What would happen if Linux were installed while devmode was never enabled

What would happen if I removed the emmc from the device and then installed Linux on that, reinstalled the chip into the device? Would I be able to dual boot w/o dev mode?

Pardon the edit, I accidentally left the browser mid way through typing so it posted unfinished

1: Why?
2: You would be thrown into recovery mode.

Why would I be thrown into recovery mode? It’s not like any changes have been made to the drive itself, plus if it finds an issue with the total space I could just change how the partition reports the total space so that it seems like nothing changed

I missed the dualboot part. It doesn’t matter though because you still wouldn’t be able to boot anything other than ChromeOS. What exactly are you trying to do here?

I haven’t exactly figured out what I’m trying to do here, other than just see if I can give my teachers a stroke. (My school has the families buy the chromebooks from them for whatever reason before distribution so it’s not school property) Would it be possible to implement a bypass into the firmware without breaking the enterprise enrollment? (despite the chromebooks not being school property anymore they still don’t like people trying to break enrollment, which is exactly what I am not trying to do)

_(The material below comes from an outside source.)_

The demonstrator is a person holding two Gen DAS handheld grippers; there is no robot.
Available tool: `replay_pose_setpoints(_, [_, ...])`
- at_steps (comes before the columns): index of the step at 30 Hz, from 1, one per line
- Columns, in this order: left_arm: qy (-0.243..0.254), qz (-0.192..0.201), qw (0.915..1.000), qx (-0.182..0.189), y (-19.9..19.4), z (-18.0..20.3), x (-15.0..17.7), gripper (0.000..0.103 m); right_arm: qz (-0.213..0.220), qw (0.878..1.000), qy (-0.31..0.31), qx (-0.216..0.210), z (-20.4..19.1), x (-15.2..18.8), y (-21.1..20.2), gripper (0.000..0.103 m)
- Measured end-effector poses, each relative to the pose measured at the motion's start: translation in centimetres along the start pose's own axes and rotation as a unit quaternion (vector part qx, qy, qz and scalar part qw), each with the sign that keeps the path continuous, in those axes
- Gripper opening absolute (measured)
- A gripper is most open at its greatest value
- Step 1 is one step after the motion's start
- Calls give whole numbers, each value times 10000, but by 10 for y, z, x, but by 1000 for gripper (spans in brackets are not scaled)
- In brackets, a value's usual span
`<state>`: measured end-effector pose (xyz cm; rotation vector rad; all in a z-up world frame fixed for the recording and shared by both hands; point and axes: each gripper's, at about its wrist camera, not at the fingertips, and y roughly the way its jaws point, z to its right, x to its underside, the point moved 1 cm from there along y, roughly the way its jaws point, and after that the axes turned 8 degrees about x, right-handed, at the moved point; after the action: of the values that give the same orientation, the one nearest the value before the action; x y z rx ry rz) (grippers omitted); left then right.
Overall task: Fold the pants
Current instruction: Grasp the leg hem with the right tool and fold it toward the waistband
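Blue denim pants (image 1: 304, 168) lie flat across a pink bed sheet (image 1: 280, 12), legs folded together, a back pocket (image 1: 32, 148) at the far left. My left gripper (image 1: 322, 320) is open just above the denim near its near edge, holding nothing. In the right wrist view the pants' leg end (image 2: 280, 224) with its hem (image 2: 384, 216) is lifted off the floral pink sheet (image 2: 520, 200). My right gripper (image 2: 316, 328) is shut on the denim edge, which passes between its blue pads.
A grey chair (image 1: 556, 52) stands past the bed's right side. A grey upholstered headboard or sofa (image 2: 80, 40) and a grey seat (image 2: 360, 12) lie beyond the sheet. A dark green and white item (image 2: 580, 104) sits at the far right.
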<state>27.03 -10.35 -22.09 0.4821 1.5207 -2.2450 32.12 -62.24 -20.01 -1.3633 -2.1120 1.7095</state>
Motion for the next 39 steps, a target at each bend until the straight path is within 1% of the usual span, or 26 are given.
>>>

So just flash the firmware

I don’t really know how I would go about reprogramming the firmware to allow for this anyway, plus I am discussing this before actually undertaking the project

the short answer is no, you can’t do anything remotely close to what you’re proposing. If the device is managed, you are not the legal owner, and you’re taking a significant legal risk to try to bypass any of the restrictions on the device.